Print out the whole listing below exactly as it is written.

[Start of Attachment]

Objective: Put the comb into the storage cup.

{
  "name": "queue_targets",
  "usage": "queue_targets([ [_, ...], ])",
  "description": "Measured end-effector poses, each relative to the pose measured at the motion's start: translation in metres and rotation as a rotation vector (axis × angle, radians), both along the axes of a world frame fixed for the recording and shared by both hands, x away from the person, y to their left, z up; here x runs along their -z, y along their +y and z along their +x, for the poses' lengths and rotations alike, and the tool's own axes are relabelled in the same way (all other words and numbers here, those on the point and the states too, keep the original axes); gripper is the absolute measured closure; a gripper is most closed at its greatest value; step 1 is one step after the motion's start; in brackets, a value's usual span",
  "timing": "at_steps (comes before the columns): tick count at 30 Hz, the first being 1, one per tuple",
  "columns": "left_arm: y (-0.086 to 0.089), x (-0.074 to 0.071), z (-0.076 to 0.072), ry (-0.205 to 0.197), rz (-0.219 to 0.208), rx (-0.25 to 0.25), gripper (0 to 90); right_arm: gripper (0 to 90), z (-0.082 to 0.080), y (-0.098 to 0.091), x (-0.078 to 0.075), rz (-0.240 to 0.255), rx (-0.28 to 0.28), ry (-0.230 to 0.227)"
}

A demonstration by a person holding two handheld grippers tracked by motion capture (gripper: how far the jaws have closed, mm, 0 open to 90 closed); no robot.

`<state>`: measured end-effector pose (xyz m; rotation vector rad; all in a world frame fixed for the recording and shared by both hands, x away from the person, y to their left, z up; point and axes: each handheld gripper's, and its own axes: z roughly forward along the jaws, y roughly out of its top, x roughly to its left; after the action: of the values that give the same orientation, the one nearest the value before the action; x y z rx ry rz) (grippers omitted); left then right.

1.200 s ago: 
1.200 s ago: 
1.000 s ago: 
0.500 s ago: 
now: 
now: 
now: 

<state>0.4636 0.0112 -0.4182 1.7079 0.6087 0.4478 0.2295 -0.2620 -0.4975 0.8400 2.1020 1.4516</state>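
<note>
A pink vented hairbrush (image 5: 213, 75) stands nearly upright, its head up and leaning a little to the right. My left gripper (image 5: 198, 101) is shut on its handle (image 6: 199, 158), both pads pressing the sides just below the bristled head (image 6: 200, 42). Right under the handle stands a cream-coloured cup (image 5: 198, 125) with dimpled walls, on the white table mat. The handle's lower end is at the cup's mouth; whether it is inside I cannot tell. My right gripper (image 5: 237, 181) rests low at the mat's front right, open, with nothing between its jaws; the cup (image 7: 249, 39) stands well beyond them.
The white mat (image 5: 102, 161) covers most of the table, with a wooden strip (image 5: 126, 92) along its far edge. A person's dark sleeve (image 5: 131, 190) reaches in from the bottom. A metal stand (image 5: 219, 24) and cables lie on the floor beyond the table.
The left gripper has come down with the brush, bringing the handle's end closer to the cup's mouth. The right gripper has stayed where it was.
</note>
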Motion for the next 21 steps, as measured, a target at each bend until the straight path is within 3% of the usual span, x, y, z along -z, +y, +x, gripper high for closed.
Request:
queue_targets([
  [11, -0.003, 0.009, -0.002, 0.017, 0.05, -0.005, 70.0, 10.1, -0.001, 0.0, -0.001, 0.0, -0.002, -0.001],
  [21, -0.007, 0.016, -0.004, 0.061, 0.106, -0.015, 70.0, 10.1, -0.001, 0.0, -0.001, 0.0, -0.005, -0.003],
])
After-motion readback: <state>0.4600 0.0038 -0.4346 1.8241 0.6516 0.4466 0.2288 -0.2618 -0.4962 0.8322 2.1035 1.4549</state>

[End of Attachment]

Solution below:
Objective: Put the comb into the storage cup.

{
  "name": "queue_targets",
  "usage": "queue_targets([ [_, ...], ])",
  "description": "Measured end-effector poses, each relative to the pose measured at the motion's start: translation in metres and rotation as a rotation vector (axis × angle, radians), both along the axes of a world frame fixed for the recording and shared by both hands, x away from the person, y to their left, z up; here x runs along their -z, y along their +y and z along their +x, for the poses' lengths and rotations alike, and the tool's own axes are relabelled in the same way (all other words and numbers here, those on the point and the states too, keep the original axes); gripper is the absolute measured closure; a gripper is most closed at its greatest value; step 1 is one step after the motion's start; in brackets, a value's usual span",
  "timing": "at_steps (comes before the columns): tick count at 30 Hz, the first being 1, one per tuple",
  "columns": "left_arm: y (-0.086 to 0.089), x (-0.074 to 0.071), z (-0.076 to 0.072), ry (-0.205 to 0.197), rz (-0.219 to 0.208), rx (-0.25 to 0.25), gripper (0 to 90); right_arm: gripper (0 to 90), z (-0.082 to 0.080), y (-0.098 to 0.091), x (-0.078 to 0.075), rz (-0.240 to 0.255), rx (-0.28 to 0.28), ry (-0.230 to 0.227)"
}

A demonstration by a person holding two handheld grippers tracked by motion capture (gripper: how far the jaws have closed, mm, 0 open to 90 closed); no robot.

`<state>`: measured end-effector pose (xyz m; rotation vector rad; all in a world frame fixed for the recording and shared by both hands, x away from the person, y to their left, z up; point and axes: each handheld gripper's, and its own axes: z roughly forward along the jaws, y roughly out of its top, x roughly to its left; after the action: of the values that give the same orientation, the one nearest the value before the action; x y z rx ry rz) (grippers omitted); left then right.

1.200 s ago: 
1.200 s ago: 
1.000 s ago: 
0.500 s ago: 
now: 
now: 
now: 

<state>0.4636 0.0112 -0.4182 1.7079 0.6087 0.4478 0.2295 -0.2620 -0.4975 0.8400 2.1020 1.4516</state>
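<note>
A pink vented hairbrush (image 5: 213, 75) stands nearly upright, its head up and leaning a little to the right. My left gripper (image 5: 198, 101) is shut on its handle (image 6: 199, 158), both pads pressing the sides just below the bristled head (image 6: 200, 42). Right under the handle stands a cream-coloured cup (image 5: 198, 125) with dimpled walls, on the white table mat. The handle's lower end is at the cup's mouth; whether it is inside I cannot tell. My right gripper (image 5: 237, 181) rests low at the mat's front right, open, with nothing between its jaws; the cup (image 7: 249, 39) stands well beyond them.
The white mat (image 5: 102, 161) covers most of the table, with a wooden strip (image 5: 126, 92) along its far edge. A person's dark sleeve (image 5: 131, 190) reaches in from the bottom. A metal stand (image 5: 219, 24) and cables lie on the floor beyond the table.
The left gripper has come down with the brush, bringing the handle's end closer to the cup's mouth. The right gripper has stayed where it was.
</note>
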Motion for the next 21 steps, as measured, a target at each bend until the straight path is within 3% of the usual span, x, y, z along -z, +y, +x, gripper high for closed.
Request:
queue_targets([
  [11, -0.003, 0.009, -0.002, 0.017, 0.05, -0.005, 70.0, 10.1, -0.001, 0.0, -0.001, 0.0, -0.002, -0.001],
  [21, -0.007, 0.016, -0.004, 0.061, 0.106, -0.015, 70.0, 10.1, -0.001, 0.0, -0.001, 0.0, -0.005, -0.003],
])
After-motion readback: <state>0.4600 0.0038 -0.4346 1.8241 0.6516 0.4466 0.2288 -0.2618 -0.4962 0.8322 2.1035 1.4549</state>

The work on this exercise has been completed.